The study yields two key findings. First, surgical level, the number of doctors per 1,000 residents, and the number of hospital beds per 1,000 residents in the treatment location emerge as the primary contributors to health opportunity inequality among middle-aged and older patients with cardiovascular and cerebrovascular diseases. These results highlight the persistent barriers posed by limited accessibility to healthcare resources—findings that align with international evidence, such as that from Brazil (26). Among these, surgical level consistently ranks as the most influential factor, with an especially high contribution among patients in the upper health quantiles, suggesting that access to advanced medical technologies becomes increasingly unequal as health improves. Notably, the contribution of medical expenditure dispersion is significantly higher in the better-fitting models (conditional inference trees and random forests), ranging from 4.83 to 5.74%. Furthermore, its contribution among middle-to-upper quantile groups is approximately twice that of the lower quantiles, underscoring the impact of economic burden disparities on health opportunity inequality.

Second, the analysis reveals clear quantile heterogeneity in health opportunity inequality. The relative inequality values for major and overall health range from 7.18 to 12.62% and from 7.03 to 11.93%, respectively, with a pronounced downward trend across quantiles. The value at the 25th percentile (Q25) is approximately 2.5 times that at the 75th percentile (Q75), demonstrating a tail effect. Patients in the lower quantiles, potentially due to greater clinical complexity and treatment sensitivity, are more constrained by environmental factors such as surgical level and healthcare resource density. These findings provide empirical support for the health gradient theory (27) in a clinical context, confirming that social and environmental determinants exert stronger effects on those in poorer health.

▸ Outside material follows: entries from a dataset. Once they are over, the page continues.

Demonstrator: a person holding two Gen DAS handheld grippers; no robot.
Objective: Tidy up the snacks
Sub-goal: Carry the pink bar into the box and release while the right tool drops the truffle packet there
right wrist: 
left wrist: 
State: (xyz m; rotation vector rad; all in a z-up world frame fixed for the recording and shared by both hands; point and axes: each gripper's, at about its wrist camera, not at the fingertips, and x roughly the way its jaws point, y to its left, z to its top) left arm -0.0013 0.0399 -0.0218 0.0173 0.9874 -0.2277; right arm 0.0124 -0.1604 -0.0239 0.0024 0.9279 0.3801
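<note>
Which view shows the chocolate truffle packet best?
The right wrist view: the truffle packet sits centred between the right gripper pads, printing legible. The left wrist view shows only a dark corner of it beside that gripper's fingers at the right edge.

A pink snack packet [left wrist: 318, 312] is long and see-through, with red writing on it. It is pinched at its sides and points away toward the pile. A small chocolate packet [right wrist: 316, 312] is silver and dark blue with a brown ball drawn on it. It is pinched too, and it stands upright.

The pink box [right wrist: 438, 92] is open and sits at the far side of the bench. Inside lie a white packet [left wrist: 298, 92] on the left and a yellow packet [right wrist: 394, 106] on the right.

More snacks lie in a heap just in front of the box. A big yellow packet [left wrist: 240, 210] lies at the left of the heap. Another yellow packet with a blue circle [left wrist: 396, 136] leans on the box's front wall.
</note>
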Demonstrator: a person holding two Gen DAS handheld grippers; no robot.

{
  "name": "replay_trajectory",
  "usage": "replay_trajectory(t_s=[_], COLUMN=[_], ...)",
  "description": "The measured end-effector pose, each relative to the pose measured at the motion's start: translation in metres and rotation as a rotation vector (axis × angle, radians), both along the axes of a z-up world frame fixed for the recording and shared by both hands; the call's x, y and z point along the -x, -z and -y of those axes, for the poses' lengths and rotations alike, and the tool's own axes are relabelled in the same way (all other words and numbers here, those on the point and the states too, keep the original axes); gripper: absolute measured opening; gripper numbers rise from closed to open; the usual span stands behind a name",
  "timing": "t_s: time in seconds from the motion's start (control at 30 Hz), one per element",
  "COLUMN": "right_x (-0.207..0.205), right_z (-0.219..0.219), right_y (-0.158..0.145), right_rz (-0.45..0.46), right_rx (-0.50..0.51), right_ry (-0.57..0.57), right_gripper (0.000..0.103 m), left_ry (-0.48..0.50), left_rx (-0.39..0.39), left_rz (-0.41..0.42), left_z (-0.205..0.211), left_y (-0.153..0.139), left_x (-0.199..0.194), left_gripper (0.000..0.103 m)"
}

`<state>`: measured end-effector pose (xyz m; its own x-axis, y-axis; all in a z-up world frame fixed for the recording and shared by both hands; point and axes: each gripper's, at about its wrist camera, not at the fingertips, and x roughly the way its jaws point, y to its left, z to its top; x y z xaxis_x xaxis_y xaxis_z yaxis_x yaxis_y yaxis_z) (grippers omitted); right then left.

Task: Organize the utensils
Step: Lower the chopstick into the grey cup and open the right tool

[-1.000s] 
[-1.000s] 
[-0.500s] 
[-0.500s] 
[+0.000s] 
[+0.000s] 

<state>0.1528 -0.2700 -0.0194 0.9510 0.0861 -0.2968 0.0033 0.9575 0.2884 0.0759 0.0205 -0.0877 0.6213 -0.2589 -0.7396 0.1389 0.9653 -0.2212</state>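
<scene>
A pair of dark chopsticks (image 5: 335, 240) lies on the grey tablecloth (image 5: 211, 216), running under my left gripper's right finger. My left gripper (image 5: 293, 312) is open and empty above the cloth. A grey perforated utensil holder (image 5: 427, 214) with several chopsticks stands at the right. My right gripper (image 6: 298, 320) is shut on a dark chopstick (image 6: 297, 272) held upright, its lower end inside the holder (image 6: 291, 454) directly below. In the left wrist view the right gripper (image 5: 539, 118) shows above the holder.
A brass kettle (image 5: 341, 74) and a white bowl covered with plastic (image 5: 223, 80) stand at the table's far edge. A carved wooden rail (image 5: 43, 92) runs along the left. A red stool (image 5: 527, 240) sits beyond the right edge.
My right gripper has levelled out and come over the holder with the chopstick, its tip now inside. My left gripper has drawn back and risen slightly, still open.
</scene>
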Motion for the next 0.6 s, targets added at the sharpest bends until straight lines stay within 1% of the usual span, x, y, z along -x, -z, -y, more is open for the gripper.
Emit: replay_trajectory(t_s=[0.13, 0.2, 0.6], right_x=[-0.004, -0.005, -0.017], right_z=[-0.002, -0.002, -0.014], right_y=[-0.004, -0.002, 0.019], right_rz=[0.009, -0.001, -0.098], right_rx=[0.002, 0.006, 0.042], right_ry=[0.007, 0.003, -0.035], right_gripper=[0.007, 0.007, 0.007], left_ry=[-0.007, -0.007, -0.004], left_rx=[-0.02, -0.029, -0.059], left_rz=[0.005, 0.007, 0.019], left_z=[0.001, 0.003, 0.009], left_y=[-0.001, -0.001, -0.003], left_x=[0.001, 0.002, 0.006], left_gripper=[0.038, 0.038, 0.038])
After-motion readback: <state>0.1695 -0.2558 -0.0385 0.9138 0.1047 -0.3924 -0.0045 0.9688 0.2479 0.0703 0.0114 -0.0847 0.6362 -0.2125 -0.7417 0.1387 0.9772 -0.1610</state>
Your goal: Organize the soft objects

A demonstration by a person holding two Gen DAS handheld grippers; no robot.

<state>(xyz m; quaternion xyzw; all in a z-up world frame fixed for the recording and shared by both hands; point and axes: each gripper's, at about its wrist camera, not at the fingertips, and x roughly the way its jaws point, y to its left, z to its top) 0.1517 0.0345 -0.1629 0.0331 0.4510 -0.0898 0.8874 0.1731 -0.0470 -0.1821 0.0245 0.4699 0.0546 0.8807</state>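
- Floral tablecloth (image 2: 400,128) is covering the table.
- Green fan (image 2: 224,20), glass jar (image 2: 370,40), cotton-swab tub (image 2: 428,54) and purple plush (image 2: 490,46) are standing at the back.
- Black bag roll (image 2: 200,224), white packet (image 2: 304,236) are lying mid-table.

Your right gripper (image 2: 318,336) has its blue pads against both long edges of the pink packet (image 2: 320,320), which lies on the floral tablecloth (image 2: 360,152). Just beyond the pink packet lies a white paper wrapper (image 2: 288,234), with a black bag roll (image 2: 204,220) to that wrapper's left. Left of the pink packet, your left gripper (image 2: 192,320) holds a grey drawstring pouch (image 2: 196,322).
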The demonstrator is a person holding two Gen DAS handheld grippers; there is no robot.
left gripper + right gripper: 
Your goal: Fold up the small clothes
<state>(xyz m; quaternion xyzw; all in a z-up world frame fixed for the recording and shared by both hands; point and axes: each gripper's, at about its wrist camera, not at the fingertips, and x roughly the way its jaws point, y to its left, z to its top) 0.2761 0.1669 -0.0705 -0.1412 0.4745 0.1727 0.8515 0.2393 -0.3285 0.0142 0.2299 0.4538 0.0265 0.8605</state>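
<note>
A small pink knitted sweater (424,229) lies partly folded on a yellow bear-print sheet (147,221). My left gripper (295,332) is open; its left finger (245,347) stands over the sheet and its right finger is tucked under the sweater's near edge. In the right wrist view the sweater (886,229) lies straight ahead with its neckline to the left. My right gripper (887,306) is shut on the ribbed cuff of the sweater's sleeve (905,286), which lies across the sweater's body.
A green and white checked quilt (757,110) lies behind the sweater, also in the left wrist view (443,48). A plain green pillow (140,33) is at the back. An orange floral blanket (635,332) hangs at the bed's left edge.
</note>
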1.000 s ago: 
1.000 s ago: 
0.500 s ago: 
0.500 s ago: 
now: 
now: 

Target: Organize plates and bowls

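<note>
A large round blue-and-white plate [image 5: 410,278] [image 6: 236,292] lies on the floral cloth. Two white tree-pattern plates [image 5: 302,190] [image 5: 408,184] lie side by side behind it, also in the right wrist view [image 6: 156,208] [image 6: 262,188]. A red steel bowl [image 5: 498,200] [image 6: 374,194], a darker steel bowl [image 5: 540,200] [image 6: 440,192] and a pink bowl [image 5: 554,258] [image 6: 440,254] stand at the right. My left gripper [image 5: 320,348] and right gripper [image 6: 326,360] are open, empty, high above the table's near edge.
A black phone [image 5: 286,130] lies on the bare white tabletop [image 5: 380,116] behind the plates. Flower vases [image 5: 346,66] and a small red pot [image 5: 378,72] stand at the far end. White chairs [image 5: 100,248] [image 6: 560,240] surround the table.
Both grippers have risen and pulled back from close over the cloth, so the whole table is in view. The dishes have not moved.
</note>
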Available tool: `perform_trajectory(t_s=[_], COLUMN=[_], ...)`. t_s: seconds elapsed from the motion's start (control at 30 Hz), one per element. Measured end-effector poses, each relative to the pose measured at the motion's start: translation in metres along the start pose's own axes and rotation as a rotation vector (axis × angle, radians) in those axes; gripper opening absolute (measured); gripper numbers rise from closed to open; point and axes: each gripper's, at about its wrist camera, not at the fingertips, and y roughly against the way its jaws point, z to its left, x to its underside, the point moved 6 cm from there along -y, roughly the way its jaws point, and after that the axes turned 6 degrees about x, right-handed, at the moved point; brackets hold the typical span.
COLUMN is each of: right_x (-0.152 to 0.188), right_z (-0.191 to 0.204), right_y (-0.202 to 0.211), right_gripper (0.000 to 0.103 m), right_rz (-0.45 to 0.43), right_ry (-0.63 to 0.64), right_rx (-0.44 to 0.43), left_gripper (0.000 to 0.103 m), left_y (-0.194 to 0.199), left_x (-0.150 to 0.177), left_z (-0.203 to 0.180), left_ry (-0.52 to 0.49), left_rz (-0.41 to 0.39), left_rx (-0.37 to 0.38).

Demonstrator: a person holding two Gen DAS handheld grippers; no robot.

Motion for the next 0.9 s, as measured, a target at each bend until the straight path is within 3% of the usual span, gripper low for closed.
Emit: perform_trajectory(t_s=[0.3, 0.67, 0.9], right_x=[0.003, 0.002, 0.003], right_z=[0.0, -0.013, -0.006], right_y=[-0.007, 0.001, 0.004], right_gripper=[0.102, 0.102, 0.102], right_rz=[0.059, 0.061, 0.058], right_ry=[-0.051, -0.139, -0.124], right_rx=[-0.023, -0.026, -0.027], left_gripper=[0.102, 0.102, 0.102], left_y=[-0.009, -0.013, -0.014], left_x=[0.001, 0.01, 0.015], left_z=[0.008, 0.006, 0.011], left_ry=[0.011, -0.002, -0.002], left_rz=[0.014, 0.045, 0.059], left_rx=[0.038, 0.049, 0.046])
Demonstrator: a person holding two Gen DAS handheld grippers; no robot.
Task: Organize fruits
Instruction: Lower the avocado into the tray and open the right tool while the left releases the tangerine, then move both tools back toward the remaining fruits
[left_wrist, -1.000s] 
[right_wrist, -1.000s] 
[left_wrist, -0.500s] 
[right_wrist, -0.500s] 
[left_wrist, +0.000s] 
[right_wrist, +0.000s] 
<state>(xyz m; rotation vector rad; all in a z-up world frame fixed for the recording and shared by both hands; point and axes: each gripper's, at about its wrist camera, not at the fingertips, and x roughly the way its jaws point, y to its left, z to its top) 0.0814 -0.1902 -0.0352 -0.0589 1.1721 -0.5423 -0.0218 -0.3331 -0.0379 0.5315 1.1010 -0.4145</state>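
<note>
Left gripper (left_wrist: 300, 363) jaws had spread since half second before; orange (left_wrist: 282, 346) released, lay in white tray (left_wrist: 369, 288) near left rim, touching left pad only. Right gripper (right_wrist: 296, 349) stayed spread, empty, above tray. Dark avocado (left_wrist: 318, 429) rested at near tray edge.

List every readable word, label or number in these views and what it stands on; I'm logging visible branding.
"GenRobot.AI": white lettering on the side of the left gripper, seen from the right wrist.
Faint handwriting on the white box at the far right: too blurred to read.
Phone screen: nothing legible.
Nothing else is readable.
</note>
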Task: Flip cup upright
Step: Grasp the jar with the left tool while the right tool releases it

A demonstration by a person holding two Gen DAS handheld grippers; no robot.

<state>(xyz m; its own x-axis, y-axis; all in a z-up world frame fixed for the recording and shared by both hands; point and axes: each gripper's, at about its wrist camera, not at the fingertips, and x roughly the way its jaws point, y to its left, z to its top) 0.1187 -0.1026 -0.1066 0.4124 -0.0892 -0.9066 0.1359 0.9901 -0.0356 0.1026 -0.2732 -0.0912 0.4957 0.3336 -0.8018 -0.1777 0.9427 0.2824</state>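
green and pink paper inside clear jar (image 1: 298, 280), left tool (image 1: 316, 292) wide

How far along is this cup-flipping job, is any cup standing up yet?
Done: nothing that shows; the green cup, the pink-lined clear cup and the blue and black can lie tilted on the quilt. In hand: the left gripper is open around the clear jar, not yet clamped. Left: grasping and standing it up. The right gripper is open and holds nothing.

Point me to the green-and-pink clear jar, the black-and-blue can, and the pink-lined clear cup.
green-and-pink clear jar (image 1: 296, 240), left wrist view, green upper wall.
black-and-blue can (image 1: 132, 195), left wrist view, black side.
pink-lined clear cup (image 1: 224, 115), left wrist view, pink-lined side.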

It is noteworthy that the estimated 7–12% health opportunity inequality indicates that approximately one-tenth of the total variation in patients’ health outcomes can be attributed to structural, non-effort-based factors such as access to medical resources, socioeconomic status, and healthcare affordability. In practical terms, this inequality reflects substantial disparities in recovery prospects and financial security. According to the 2025 reports by China’s National Health Commission and the Chinese Academy of Social Sciences, more than 40 million households nationwide have fallen into poverty due to illness; the rate of returning to poverty because of disease among rural families has reached 37%, with an average medical debt exceeding 80,000 yuan per household. Among urban low- and middle-income families, 42% have been forced to mortgage their homes or take high-interest loans to cope with major illnesses. These findings suggest that the level of health opportunity inequality identified in this study embodies profound structural barriers that simultaneously shape patients’ health outcomes and economic vulnerability.

Based on the measurement and decomposition of health opportunity inequality among middle-aged and older patients with cardiovascular and cerebrovascular diseases, this study identifies the critical roles of healthcare resource accessibility, financial affordability, and risk identification mechanisms in the governance of health equity. To address the persistent global challenges of health opportunity inequality arising from unequal resource distribution and socioeconomic disparities, the following internationally applicable policy recommendations and intervention pathways are proposed:

First, establish a precise resource allocation system to enhance the spatial accessibility of high-technology medical services. The findings indicate that surgical level is the primary determinant of health opportunity inequality, with a greater contribution among populations in better health, reflecting a structural trend in which “improvement in health is accompanied by increasing inequality in health opportunity.” Countries should develop a Disease–Resource Alignment Index (DRAI), based on disease burden data and regional health needs, to optimize the efficiency and spatial layout of advanced surgical resources. In addition, the Norwegian “Mobile Stroke Unit” model (28) may serve as a useful reference for improving temporal accessibility in resource-constrained regions through 5G-enabled remote surgical guidance and cross-regional collaboration platforms. The establishment of regional joint consultation mechanisms and inter-institutional cooperation networks could further reduce systemic inequalities arising from disparities in technological capacity.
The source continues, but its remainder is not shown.